# Your task
Reproduce the section of the listing that begins at the line containing "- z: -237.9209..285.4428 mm" and finishes at the line containing "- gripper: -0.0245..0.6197". Include both end lines and nothing beyond them.

Available data Start Marker

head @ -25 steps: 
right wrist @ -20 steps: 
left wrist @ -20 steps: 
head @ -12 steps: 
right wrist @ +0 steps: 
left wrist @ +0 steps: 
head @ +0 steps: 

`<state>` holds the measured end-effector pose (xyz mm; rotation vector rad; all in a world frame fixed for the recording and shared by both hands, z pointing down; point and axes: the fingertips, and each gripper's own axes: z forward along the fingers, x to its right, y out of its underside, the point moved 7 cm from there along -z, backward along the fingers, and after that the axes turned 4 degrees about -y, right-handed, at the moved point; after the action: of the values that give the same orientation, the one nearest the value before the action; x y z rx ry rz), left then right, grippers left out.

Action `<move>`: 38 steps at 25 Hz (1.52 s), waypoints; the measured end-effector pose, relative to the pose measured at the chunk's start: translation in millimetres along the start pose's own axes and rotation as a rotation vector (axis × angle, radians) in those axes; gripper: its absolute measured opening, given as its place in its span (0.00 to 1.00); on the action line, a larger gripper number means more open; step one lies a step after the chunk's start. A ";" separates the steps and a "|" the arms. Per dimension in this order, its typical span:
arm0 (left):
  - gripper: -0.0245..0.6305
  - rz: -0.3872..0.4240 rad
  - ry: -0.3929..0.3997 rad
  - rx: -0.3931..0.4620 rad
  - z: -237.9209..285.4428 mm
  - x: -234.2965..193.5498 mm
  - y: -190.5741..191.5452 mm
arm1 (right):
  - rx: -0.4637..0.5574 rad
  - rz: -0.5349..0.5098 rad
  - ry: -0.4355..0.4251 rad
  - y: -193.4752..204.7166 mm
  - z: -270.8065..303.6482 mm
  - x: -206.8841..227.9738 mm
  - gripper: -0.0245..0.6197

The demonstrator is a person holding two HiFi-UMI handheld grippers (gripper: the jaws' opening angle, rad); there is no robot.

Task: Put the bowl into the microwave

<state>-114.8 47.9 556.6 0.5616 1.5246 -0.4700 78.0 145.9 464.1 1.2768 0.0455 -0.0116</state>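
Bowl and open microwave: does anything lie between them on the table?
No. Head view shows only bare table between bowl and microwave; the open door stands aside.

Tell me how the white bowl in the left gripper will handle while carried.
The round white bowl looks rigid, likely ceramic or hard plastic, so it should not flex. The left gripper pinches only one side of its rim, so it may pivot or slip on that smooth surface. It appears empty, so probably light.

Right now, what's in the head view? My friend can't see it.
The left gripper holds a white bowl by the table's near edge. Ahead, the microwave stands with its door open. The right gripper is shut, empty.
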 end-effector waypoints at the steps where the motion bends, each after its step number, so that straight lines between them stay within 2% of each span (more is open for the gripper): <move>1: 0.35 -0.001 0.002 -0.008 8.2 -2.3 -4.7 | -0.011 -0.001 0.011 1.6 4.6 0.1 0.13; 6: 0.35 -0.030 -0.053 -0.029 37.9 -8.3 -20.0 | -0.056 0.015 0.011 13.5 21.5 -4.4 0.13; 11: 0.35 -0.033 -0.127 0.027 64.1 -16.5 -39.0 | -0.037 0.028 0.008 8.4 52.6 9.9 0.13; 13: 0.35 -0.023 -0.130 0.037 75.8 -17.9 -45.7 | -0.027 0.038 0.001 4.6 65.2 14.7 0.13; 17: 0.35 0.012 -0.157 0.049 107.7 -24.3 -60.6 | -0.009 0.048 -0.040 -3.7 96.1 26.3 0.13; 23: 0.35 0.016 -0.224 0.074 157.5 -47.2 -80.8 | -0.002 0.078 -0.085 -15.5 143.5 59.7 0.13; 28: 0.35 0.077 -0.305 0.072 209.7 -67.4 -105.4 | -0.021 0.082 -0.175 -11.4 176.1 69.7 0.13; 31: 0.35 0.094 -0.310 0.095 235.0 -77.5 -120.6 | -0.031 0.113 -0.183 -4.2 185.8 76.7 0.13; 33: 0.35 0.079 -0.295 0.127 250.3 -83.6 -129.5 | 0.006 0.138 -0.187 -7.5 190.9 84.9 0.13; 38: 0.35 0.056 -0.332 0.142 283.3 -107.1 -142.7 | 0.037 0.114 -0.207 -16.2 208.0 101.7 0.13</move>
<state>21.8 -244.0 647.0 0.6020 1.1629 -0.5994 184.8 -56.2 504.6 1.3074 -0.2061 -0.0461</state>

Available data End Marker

# Solution
  - z: -237.9209..285.4428 mm
  - x: -234.2965..193.5498 mm
  - y: -190.5741..191.5452 mm
arm1 (right):
  - rx: -0.4637..0.5574 rad
  - rz: -0.5349..0.5098 rad
  - ry: -0.4355..0.4251 rad
  - y: -193.4752..204.7166 mm
  - z: -270.8065..303.6482 mm
  - x: -206.8841..227.9738 mm
  - gripper: -0.0245..0.6197

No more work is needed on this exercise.